Speaker of the Grand National Assembly
- In office 1 March 1935 – 5 August 1946
- Preceded by: Kazım Özalp
- Succeeded by: Kazım Karabekir

Minister of Finance
- In office 25 December 1930 – 3 February 1934
- Prime Minister: İsmet İnönü
- Preceded by: Şükrü Saraçoğlu
- Succeeded by: Fuat Ağralı
- In office 3 July 1926 – 1 November 1927
- Prime Minister: İsmet İnönü
- Preceded by: Hasan Saka
- Succeeded by: Şükrü Saracoğlu
- In office 22 November 1924 – 3 March 1925
- Prime Minister: Fethi Okyar
- Preceded by: Recep Peker
- Succeeded by: Hasan Saka
- In office 2 January 1924 – 21 May 1924
- Prime Minister: İsmet İnönü
- Preceded by: Hasan Fehmi Ataç
- Succeeded by: Recep Peker

Minister of National Defense
- In office 1 November 1927 – 25 December 1930
- Preceded by: Recep Peker
- Succeeded by: Zekai Apaydın

Personal details
- Born: 29 November 1881 Yanya, Janina Vilayet, Ottoman Empire (modern Greece)
- Died: 1 October 1957 (aged 75) Erenköy, Istanbul, Turkey
- Cause of death: Heart attack
- Resting place: Cebeci Asri Cemetery, Ankara
- Alma mater: Mekteb-i Mülkiye

= Abdülhalik Renda =

Turkish politician

Mustafa Abdülhalik Renda (29 November 1881 – 1 October 1957) was a Turkish civil servant and politician of Albanian descent who was acting President of Turkey for one day after Atatürk's death in November 1938.

== Biography ==
Renda was born in Yanya, in the Janina Vilayet of the Ottoman Empire (modern Greece).
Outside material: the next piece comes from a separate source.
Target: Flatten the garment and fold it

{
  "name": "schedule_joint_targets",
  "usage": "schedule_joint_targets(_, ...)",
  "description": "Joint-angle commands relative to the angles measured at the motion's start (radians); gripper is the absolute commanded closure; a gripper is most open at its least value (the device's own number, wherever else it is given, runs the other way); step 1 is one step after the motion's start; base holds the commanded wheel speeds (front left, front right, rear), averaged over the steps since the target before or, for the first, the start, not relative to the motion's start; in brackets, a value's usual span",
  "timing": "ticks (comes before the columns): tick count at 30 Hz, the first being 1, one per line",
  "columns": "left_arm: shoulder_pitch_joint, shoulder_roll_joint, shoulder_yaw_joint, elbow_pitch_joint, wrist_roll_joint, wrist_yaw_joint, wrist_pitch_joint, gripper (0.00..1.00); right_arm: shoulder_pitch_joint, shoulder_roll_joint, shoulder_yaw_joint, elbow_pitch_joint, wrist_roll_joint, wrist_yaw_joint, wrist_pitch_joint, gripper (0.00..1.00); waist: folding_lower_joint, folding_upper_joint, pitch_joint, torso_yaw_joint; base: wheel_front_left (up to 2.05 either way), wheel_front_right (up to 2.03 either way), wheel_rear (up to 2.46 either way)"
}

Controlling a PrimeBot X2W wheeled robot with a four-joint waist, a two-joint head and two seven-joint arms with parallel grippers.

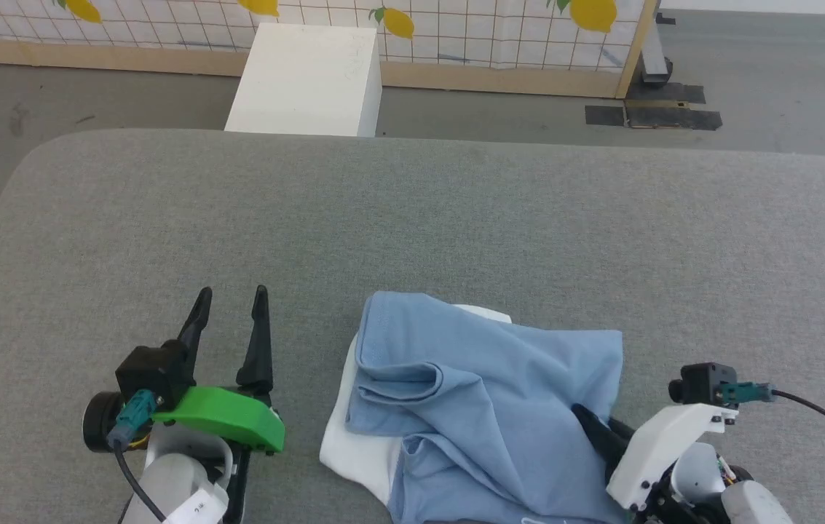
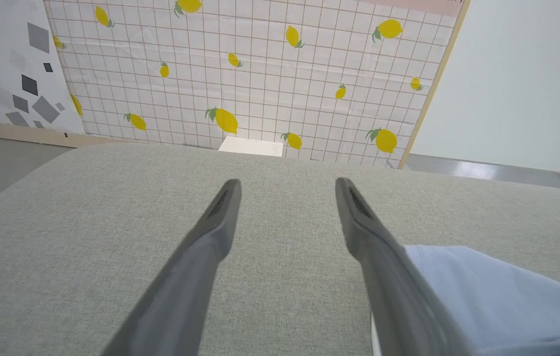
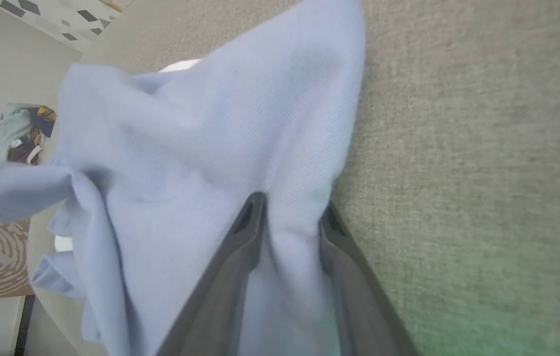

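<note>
The garment (image 1: 485, 400), a light blue T-shirt with white inner fabric showing at its left edge, lies crumpled at the near middle of the grey padded table (image 1: 412, 218). My right gripper (image 1: 590, 422) reaches into its right side. In the right wrist view the two fingers of the right gripper (image 3: 293, 201) pinch a raised fold of the garment (image 3: 200, 148) between them. My left gripper (image 1: 231, 291) stands open to the left of the garment, apart from it, with nothing between its fingers. In the left wrist view the left gripper (image 2: 287, 182) hovers over bare table, the garment (image 2: 497, 296) at the lower right.
A white box (image 1: 306, 80) stands on the floor beyond the table's far edge, before a lemon-patterned panel (image 1: 499, 36). The table's left corners are rounded. A pile of clothes (image 3: 18, 131) lies off the table in the right wrist view.
</note>
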Motion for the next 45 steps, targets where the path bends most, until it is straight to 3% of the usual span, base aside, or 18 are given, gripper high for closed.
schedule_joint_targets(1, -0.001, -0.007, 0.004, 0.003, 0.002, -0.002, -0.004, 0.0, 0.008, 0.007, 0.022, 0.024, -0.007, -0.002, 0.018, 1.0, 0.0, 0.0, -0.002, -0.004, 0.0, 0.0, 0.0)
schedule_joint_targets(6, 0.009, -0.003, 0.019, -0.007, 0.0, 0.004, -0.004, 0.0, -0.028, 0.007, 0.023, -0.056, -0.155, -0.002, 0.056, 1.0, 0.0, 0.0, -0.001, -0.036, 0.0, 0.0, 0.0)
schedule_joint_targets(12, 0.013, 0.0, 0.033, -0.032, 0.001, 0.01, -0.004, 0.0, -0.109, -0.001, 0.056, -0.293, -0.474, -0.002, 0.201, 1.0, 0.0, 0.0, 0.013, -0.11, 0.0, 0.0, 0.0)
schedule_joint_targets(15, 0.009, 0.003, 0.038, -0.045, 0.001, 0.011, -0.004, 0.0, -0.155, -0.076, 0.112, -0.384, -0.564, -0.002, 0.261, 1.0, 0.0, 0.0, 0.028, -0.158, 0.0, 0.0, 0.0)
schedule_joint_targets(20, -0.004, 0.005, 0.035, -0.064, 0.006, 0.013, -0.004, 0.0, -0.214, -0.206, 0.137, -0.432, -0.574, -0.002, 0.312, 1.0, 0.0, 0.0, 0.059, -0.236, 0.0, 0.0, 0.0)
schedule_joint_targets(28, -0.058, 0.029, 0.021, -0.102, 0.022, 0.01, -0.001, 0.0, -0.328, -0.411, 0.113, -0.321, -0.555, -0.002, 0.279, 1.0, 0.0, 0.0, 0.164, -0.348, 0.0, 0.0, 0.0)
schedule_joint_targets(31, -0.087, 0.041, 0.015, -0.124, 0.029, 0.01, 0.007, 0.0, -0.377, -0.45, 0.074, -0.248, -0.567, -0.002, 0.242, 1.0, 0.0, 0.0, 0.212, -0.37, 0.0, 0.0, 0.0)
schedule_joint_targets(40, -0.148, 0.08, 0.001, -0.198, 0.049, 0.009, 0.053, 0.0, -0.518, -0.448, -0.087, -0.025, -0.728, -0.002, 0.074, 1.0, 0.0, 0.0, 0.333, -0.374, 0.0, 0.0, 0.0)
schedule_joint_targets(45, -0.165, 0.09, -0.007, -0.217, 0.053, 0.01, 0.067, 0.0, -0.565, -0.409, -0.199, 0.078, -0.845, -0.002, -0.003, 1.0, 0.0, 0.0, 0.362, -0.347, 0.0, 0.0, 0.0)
Renda was of Albanian origin. From 1902 to 1918, he served in several towns and cities of the Ottoman Empire as district governor and province governor. In 1918, he was exiled for six months to Malta. Following his return, he was appointed undersecretary in the Ministry of Economy and then in the Ministry of Interior. He became Governor of Konya, before he was appointed the first Governor of İzmir after the Turkish forces re-captured the city from withdrawing Greek troops. During Renda's tenure as İzmir governor, politician Rıza Nur accused him on grounds of compatriot solidarity of encouraging Albanians (refugees and immigrants) to resettle from other Anatolian regions to İzmir, claims that Renda denied.

From 1923 on, he was Deputy of Sivas for five consecutive terms. Mustafa Abdülhalik served as Minister of Finance and Minister of Defence in several cabinets from 1923 to 1935, and later from 1946 to 1948. After the Surname Law of 1934, which required all Turkish citizens to adopt a surname, he took on the surname "Renda". He was elected Speaker of the Grand National Assembly of Turkey on 1 March 1935, and served until 5 August 1946. During the early one-party period he emphasized on the need to Turkify the Kurds in the eastern provinces of Turkey.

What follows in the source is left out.